State Secrets and the ‘Torture Plane’

In a clear rebuke to the Obama Justice Department, the Ninth Circuit reinstates lawsuit brought by former torture victims against Boeing subsidiary involved in the CIA’s “extraordinary rendition” program.

A three judge panel of the Ninth Circuit Court of Appeals yesterday reversed a lower court decision that would have prevented a lawsuit brought by five torture victims from proceeding because the U.S. Government–first under George W. Bush and now under Barack Obama–invoked a “state secret” exemption that would have removed the case, entirely, from the justice system.

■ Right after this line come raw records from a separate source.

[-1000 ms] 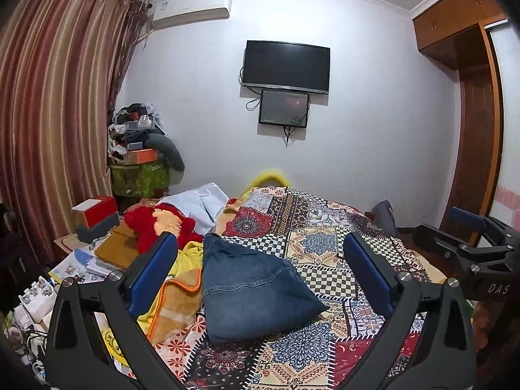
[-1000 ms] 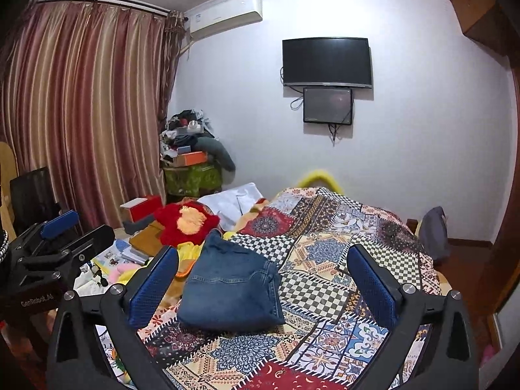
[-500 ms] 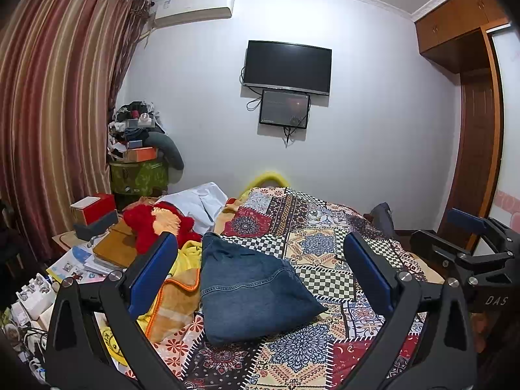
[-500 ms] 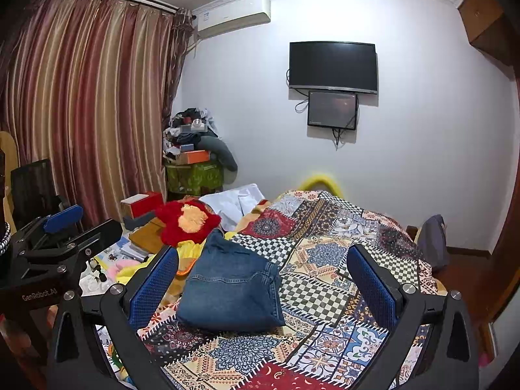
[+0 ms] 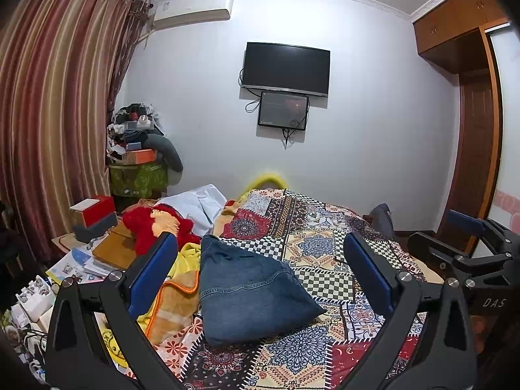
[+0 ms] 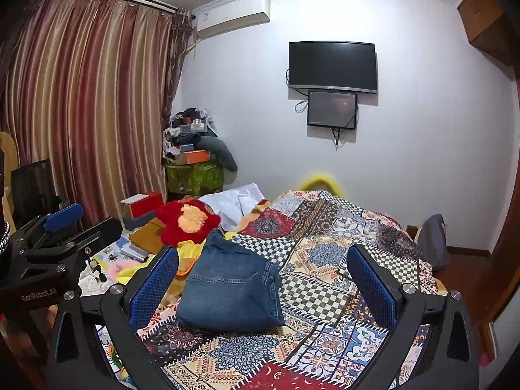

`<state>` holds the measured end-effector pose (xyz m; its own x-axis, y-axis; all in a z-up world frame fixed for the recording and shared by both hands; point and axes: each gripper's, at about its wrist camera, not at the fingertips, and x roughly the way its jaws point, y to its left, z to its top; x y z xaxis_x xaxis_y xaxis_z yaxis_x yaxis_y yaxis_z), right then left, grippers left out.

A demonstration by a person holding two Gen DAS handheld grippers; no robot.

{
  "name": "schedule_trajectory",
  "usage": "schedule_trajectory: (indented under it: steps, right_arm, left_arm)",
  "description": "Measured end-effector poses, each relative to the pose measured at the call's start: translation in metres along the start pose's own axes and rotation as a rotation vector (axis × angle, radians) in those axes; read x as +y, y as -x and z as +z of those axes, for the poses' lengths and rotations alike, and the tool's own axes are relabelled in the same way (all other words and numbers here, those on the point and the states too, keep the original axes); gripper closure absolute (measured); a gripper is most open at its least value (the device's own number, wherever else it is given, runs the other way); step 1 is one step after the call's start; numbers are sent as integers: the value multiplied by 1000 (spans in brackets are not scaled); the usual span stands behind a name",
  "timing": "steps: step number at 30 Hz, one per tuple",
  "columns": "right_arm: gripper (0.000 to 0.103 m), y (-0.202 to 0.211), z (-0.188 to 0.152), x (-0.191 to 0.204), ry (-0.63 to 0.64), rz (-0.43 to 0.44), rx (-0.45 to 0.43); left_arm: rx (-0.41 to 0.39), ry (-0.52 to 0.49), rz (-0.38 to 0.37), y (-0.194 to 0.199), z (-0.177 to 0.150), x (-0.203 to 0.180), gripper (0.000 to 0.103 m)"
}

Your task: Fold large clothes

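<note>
The bed takes up most of the room here, covered in a loud patchwork bedspread with checkerboard squares and medallion prints. Off to the left there's a striped red and tan curtain, and on the white back wall a dark TV with a smaller screen hung right under it, plus an air conditioner up near the ceiling. Sitting on the bedspread, toward its left side, is the folded pair of blue jeans, a thick denim bundle that lies on its own with nothing gripping it. Just to its left there's a yellow and orange blanket, and behind that a red plush toy and some white cloth. A cluttered side table with books, a red box and papers sits further left. Now the claws: the left gripper is spread wide, blue pads far apart, holding nothing and touching nothing, raised above the near end of the bed with the jeans framed between the fingers. The right gripper is the same deal, fully released, its blue pads well apart and empty, off the fabric. Each one shows at the edge of the other's view, side by side.
</note>
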<state>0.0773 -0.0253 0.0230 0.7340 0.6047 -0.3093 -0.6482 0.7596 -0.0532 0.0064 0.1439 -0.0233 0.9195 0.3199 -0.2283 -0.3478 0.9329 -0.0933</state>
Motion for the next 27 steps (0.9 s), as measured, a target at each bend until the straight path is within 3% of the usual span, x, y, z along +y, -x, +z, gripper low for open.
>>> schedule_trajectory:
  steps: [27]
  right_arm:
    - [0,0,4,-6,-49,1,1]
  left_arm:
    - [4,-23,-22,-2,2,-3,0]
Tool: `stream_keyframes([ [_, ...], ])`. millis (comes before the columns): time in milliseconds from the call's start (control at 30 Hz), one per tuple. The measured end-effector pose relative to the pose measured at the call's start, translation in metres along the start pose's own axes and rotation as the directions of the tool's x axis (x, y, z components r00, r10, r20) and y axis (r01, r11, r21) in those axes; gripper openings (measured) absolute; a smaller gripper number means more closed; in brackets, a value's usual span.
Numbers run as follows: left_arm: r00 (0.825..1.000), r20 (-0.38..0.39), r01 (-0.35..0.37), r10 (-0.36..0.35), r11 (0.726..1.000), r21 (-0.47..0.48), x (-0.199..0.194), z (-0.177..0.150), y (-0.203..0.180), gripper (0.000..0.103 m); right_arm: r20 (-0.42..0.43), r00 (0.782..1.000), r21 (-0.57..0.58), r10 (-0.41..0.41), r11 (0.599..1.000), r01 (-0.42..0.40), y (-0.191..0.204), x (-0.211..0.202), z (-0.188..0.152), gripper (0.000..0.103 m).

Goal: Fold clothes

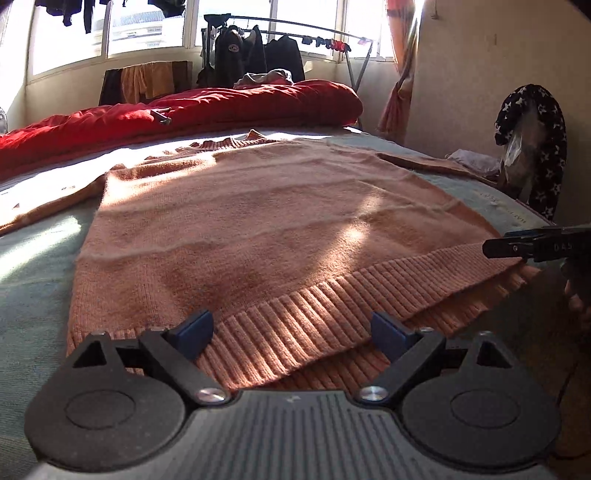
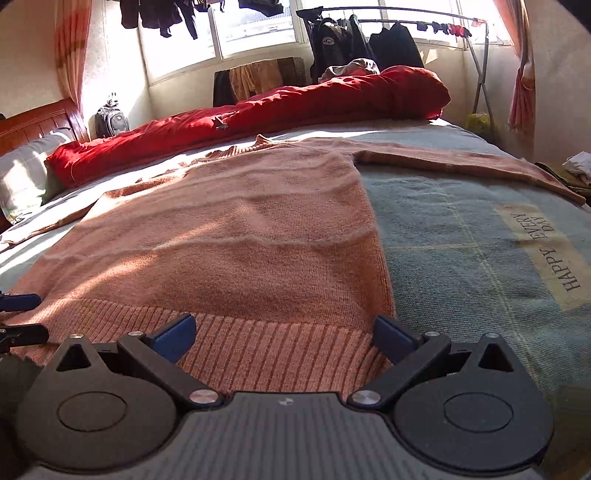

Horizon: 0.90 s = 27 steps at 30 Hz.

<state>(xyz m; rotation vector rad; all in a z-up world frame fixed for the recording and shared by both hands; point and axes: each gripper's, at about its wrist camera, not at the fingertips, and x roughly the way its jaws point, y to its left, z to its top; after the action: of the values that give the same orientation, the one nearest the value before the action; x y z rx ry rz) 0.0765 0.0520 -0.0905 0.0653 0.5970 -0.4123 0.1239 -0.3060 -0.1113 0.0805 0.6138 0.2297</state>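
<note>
Lining up both spread grippers, I'm bringing the left hand-held gripper and right hand-held gripper to the sweater hem at the bed edge. Next I'm needing to pinch both hem corners.

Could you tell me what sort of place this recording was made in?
Most likely a home bedroom: a bed with a red quilt along its far side, and a clothes rack by the sunny window.
</note>
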Motion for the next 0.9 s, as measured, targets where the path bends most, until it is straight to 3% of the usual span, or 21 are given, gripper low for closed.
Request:
stream_keyframes([
  [67, 0.999, 0.028, 0.037, -0.037, 0.999, 0.013, -0.002, 0.007, -0.005, 0.092, 0.024, 0.999, -0.01, -0.034, 0.999, 0.034, 0.006, -0.006, 0.004, 0.103],
  [167, 0.995, 0.047, 0.083, -0.084, 0.996, 0.028, 0.003, 0.013, -0.015, 0.092, 0.096, 0.995, -0.024, -0.001, 1.0, 0.003, 0.012, -0.009, 0.019, 0.103],
  [267, 0.997, -0.004, 0.074, -0.074, 0.997, 0.011, 0.016, 0.009, -0.02, 0.092, 0.082, 0.996, -0.007, 0.017, 1.0, -0.017, 0.017, 0.007, 0.029, 0.103],
  [367, 0.997, 0.008, 0.079, -0.079, 0.997, 0.016, 0.013, -0.001, -0.017, 0.093, -0.015, 1.0, 0.021, -0.014, 1.0, 0.014, 0.019, 0.03, 0.023, 0.103],
  [500, 0.993, 0.008, 0.118, -0.118, 0.993, -0.012, 0.007, 0.008, -0.004, 0.093, 0.024, 0.999, -0.025, -0.028, 0.999, 0.028, 0.022, 0.032, 0.005, 0.103],
  [600, 0.987, 0.038, 0.158, -0.157, 0.986, -0.047, 0.007, 0.03, 0.016, 0.093, 0.025, 0.999, -0.012, -0.034, 0.999, 0.034, 0.022, 0.033, 0.007, 0.103],
  [733, 0.961, 0.037, 0.277, -0.275, 0.947, -0.16, 0.021, 0.07, 0.065, 0.093, 0.028, 0.997, -0.018, -0.067, 0.998, 0.068, 0.028, 0.037, 0.008, 0.103],
  [833, 0.955, 0.012, 0.29, -0.297, 0.923, -0.254, 0.047, 0.096, 0.106, 0.093, 0.047, 0.996, -0.019, -0.079, 0.997, 0.08, 0.03, 0.038, 0.006, 0.103],
  [900, 0.967, -0.003, 0.242, -0.254, 0.926, -0.29, 0.063, 0.102, 0.122, 0.093, 0.059, 0.995, -0.015, -0.082, 0.996, 0.083, 0.03, 0.038, 0.004, 0.103],
])
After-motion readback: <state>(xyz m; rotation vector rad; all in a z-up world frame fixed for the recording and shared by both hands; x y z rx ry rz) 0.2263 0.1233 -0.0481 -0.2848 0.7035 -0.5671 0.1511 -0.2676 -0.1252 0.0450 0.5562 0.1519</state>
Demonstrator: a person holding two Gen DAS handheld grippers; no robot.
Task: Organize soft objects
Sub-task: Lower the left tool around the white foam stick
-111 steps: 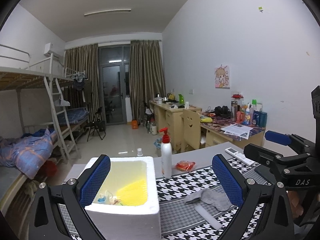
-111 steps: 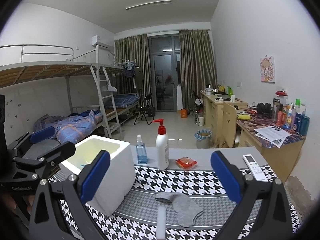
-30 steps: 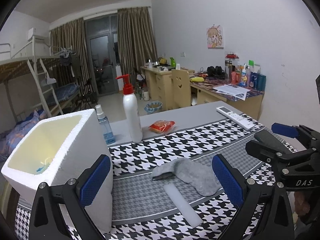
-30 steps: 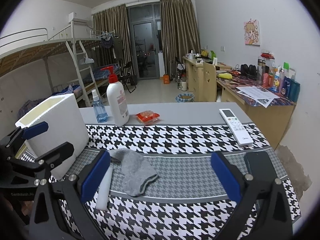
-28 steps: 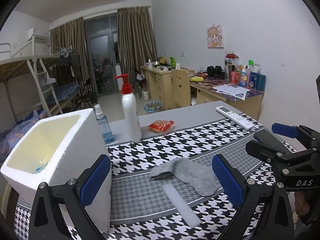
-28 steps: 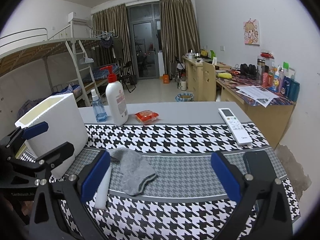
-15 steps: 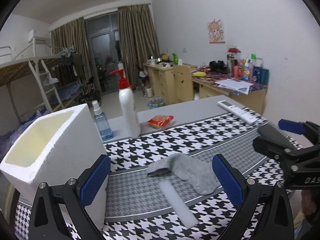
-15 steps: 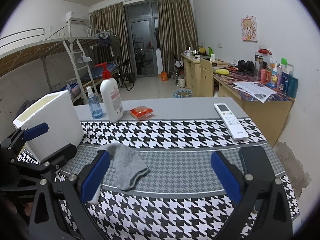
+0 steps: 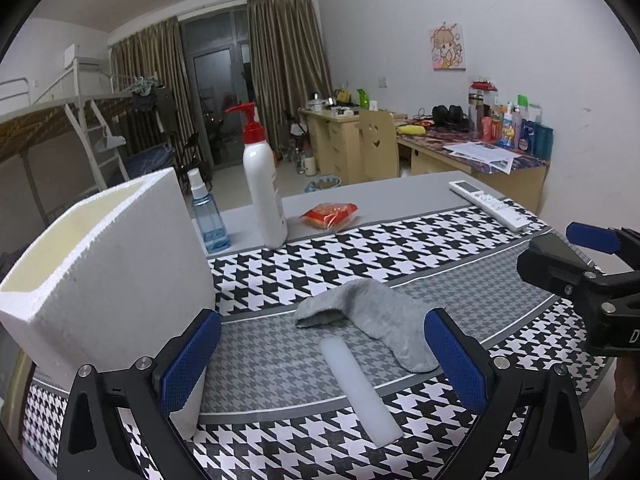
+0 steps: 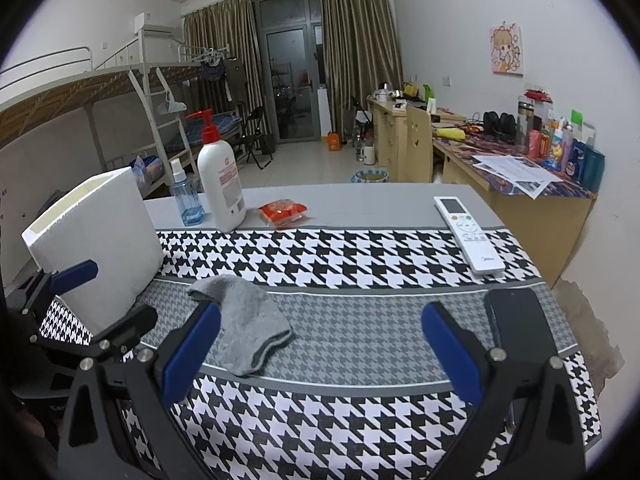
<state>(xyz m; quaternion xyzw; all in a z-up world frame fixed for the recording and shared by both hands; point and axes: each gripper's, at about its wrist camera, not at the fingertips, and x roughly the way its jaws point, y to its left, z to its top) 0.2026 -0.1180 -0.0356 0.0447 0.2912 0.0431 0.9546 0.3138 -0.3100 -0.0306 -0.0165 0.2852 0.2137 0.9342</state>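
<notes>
A grey sock (image 9: pixel 372 318) lies crumpled on the houndstooth cloth; it also shows in the right wrist view (image 10: pixel 248 320). A white foam stick (image 9: pixel 358 388) lies just in front of it. A white foam box (image 9: pixel 100 264) stands at the left, also in the right wrist view (image 10: pixel 96 236). My left gripper (image 9: pixel 320 360) is open and empty, low over the stick and sock. My right gripper (image 10: pixel 320 352) is open and empty, to the right of the sock. Each gripper shows at the edge of the other's view.
A white pump bottle (image 9: pixel 262 184), a blue spray bottle (image 9: pixel 206 216) and a red snack packet (image 9: pixel 330 214) stand at the back of the table. A white remote (image 10: pixel 468 232) and a dark phone (image 10: pixel 516 320) lie at the right.
Both grippers have dropped lower and closer to the table. The sock and foam stick now sit between the left fingers. The box's inside is no longer visible.
</notes>
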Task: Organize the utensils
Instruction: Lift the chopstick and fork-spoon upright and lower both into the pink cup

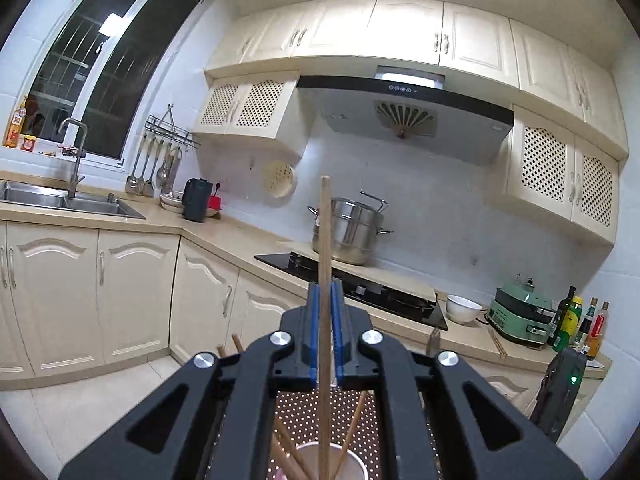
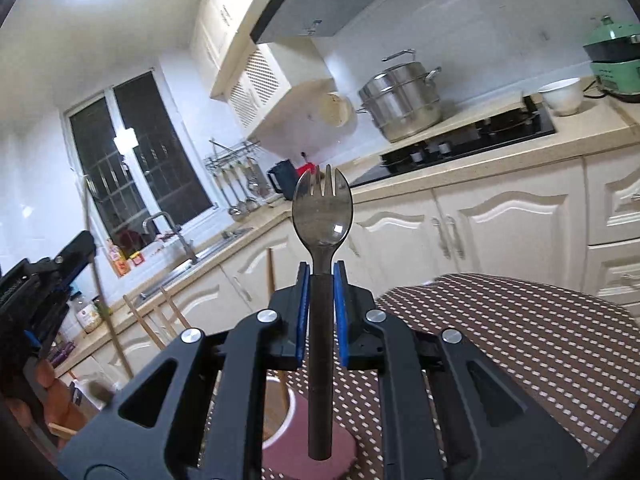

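On the left, the left tool (image 1: 325,300) is clamped on a single wooden chopstick (image 1: 325,240), held upright, its lower end reaching down into a white cup (image 1: 352,460) that already has several other chopsticks leaning in it. The cup stands on a brown dotted cloth (image 1: 320,400) covering the worktop.

To the right, the right tool (image 2: 322,284) is clamped on the dark handle of a spork (image 2: 322,208), bowl and tines up, its handle end hanging above a dark red mat (image 2: 340,452) just beside the cup (image 2: 290,416).

The risk I see: both tools are working close over the same cup, so they could knock together or tip the cup, scattering the chopsticks. The chopstick is thin and pinched at one spot, so it may swivel and catch the rim or the sticks already inside. The spork, gripped low on a smooth handle, could slide if the grip loosens.

The left view shows inside the cup; the right view shows only part of its rim, but it takes in the mat, the left tool (image 2: 86,256) from the side and the hand (image 2: 44,380) holding it.
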Demonstrator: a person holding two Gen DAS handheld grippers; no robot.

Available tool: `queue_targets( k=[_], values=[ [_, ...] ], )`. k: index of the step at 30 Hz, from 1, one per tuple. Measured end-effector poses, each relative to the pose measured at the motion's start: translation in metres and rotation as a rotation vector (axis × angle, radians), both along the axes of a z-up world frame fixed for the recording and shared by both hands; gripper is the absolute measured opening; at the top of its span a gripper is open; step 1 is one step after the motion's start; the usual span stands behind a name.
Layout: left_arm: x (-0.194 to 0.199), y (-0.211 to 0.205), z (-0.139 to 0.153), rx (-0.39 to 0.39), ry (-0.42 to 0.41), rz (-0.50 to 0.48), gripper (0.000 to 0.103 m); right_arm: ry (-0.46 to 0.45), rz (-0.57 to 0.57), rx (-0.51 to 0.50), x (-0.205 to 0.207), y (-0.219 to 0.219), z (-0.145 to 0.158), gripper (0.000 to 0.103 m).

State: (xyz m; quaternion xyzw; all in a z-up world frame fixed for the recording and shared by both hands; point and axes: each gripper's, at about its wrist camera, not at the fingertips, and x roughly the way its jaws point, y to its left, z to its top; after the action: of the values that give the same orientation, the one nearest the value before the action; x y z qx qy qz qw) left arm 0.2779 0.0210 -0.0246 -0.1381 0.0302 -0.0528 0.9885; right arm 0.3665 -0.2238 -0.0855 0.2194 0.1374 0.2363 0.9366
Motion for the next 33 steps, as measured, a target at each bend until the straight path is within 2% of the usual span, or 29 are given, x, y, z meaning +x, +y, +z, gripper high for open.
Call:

The ruling arose in the case of Binyam Mohamed, et al. v. Jeppesen Dataplan, Inc., in which five men, seized by the CIA under its “extraordinary rendition” program, seek to win civil damages against Jeppesen, a Boeing Company subsidiary. Jeppesen, under a CIA contract, flew the detainees to so-called “black sites,” on foreign soil where the men were allegedly subjected to horrific mental and physical abuse. The alleged abuse is vividly described in the complaint and includes severe beatings, electrocution applied to genitals, and multiple scalpel slashes into which “stinging liquids” were poured. It also includes descriptions of alleged mistreatment in U.S. custody including both physical and psychological torture. Three of the detainees were subsequently released.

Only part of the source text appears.